Exercise: Go to the line holding "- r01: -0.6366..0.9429" in the entries below and write out exactly every line down to and including the line holding "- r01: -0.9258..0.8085".

── Extracted material

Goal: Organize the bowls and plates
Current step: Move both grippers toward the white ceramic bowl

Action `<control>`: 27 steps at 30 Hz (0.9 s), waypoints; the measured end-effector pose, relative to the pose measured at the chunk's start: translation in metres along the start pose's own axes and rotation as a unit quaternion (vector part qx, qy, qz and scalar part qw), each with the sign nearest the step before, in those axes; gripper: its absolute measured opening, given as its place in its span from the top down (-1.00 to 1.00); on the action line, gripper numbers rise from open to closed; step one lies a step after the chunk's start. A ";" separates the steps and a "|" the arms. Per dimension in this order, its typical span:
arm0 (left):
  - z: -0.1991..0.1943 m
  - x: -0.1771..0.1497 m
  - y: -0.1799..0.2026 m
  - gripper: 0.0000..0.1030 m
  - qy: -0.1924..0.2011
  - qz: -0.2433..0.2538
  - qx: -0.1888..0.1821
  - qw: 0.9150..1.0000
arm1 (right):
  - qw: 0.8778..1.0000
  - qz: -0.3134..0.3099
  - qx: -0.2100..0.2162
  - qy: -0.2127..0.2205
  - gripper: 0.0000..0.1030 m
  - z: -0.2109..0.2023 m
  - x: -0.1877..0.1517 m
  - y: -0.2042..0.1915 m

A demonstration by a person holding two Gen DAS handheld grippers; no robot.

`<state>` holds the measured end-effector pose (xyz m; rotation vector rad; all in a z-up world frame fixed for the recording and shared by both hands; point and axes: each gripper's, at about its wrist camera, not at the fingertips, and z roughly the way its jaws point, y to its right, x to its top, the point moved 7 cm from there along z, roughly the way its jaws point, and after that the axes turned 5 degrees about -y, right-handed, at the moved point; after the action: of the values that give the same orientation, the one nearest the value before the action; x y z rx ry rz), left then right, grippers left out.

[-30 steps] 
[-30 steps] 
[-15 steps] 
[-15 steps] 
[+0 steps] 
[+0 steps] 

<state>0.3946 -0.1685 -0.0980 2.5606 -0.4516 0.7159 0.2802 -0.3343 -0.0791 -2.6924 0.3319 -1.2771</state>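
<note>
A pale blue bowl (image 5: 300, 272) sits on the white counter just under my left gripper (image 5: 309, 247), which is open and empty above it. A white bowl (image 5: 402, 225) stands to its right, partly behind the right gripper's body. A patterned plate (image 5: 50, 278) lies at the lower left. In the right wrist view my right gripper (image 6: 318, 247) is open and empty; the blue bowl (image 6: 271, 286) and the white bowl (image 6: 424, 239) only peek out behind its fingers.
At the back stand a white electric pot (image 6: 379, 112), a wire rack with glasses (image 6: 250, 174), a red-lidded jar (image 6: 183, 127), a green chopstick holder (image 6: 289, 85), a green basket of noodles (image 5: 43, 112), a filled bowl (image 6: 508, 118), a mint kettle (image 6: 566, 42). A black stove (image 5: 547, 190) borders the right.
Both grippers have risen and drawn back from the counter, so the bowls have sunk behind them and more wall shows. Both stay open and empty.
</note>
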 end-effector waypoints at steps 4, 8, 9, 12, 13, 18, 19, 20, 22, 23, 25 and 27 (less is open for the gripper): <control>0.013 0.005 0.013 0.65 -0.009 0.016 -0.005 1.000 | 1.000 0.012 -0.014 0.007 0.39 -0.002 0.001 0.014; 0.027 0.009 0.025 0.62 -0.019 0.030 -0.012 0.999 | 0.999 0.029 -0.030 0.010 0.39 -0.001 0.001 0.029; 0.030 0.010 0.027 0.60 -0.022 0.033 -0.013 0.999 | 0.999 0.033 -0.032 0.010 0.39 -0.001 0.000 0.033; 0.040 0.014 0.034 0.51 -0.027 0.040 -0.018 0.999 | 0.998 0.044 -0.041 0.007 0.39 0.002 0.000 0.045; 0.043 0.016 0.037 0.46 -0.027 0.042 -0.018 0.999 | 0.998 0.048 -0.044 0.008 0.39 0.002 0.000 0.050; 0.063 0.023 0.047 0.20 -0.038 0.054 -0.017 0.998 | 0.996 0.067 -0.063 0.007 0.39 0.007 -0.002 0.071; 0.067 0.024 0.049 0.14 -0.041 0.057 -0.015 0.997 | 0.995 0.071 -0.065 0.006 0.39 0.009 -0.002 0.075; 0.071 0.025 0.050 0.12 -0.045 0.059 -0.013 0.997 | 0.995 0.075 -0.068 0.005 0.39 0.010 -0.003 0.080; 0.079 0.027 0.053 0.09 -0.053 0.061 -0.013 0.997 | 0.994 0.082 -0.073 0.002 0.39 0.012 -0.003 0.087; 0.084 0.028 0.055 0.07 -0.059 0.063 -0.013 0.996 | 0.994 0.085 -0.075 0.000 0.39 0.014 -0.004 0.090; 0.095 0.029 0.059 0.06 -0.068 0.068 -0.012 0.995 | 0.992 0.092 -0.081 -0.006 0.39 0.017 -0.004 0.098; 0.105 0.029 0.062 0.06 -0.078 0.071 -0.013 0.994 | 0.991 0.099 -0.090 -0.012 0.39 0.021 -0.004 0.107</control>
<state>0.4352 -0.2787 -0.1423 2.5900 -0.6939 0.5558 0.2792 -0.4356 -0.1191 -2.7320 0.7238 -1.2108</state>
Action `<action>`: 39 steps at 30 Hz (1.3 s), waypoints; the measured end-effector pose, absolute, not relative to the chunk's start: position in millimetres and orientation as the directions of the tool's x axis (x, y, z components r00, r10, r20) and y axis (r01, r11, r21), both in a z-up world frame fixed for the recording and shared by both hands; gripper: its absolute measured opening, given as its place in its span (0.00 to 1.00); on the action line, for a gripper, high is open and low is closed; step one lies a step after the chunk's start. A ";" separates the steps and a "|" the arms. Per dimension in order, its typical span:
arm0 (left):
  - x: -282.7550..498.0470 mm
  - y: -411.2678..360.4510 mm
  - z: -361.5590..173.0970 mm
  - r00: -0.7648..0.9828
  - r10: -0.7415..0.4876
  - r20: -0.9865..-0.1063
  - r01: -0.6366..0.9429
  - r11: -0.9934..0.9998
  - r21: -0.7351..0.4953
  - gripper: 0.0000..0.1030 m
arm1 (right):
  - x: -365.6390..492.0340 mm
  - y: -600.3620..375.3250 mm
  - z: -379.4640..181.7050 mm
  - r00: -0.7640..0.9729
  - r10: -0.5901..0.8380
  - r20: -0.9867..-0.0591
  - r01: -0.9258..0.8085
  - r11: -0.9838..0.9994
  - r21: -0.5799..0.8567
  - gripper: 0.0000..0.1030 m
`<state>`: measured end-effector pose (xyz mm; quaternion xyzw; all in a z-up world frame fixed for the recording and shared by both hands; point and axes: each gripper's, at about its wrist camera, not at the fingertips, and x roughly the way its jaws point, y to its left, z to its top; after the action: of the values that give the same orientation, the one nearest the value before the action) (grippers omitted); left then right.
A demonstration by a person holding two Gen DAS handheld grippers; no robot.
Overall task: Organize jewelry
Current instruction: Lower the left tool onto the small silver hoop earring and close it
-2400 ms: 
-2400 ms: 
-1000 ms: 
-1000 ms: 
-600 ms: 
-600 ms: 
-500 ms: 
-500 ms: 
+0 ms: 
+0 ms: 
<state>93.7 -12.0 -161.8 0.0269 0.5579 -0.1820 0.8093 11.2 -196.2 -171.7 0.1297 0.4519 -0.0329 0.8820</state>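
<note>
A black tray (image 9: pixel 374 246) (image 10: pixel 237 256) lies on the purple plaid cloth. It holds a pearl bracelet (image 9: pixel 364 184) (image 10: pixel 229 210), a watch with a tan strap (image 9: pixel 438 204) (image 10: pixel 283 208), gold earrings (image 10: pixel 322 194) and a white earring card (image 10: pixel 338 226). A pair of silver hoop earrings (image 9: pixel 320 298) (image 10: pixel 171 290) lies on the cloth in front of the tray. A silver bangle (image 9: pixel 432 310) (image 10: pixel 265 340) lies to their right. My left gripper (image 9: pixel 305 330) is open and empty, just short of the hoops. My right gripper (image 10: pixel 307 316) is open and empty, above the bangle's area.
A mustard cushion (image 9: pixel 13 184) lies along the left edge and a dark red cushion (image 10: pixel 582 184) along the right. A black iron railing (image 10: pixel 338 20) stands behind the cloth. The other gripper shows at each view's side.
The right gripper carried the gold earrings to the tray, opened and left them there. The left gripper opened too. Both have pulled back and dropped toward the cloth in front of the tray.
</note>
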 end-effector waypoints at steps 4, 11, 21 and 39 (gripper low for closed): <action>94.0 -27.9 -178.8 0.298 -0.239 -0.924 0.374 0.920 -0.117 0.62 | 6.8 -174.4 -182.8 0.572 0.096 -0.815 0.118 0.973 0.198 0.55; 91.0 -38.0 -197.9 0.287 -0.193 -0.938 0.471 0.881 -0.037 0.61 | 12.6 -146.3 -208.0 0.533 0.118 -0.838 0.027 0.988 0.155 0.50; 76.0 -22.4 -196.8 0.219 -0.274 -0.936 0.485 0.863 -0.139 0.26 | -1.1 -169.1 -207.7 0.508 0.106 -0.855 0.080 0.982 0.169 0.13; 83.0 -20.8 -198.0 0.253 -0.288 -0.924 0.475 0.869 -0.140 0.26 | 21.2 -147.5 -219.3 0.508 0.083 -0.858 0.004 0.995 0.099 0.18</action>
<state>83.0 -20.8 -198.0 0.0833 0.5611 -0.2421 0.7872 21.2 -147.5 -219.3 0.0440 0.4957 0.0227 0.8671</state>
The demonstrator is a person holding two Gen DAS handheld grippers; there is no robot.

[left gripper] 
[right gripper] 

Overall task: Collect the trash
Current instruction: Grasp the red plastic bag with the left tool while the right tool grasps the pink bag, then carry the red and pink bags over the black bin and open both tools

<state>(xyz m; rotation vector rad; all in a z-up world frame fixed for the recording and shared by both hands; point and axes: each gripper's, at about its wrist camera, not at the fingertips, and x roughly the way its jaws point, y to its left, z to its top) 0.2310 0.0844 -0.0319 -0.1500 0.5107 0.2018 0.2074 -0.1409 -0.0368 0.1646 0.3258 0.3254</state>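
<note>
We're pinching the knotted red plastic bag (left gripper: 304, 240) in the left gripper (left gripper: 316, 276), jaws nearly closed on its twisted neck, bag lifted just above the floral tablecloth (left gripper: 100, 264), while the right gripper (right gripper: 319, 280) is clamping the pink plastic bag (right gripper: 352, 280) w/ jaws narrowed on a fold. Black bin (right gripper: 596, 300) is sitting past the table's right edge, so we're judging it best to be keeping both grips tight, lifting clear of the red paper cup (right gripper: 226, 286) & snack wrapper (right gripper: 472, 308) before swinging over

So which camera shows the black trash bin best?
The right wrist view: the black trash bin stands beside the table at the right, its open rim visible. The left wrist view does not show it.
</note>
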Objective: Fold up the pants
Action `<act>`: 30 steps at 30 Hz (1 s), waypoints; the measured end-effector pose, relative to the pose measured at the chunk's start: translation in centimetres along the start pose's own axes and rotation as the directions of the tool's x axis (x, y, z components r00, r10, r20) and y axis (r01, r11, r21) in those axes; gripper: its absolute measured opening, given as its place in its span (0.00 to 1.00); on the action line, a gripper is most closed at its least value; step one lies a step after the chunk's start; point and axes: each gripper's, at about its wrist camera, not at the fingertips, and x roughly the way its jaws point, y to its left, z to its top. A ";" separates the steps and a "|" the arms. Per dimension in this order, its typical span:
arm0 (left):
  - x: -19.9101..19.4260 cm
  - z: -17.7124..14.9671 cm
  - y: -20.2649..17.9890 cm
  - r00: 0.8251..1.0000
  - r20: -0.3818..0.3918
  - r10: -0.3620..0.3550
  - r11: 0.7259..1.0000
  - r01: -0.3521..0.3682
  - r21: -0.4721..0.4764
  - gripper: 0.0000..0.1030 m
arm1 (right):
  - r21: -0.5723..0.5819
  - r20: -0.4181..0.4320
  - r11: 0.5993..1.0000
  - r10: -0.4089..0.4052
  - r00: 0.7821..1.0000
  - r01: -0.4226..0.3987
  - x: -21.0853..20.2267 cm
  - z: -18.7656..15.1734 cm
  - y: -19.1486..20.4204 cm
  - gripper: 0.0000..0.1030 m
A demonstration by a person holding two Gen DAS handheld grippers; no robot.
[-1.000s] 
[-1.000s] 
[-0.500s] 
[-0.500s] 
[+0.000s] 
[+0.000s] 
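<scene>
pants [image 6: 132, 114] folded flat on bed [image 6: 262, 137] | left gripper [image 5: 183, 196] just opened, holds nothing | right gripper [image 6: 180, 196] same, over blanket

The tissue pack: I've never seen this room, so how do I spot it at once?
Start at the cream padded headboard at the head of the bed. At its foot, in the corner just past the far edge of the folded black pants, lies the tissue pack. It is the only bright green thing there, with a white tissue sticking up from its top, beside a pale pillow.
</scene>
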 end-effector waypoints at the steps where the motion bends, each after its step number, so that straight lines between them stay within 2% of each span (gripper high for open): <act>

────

Result of this exercise:
  - r01: -0.6366..0.9429
  - r11: -0.9934..0.9998
  - r21: -0.7351..0.4953
  - gripper: 0.0000..0.1030 m
arm1 (right):
  - x: -365.6390..492.0340 mm
  - y: -600.3620..375.3250 mm
  - z: -379.4640..181.7050 mm
  - r00: -0.7640..0.9729
  - r10: -0.5901..0.8380
  - r20: -0.9867..-0.0591
  - r01: -0.9258..0.8085

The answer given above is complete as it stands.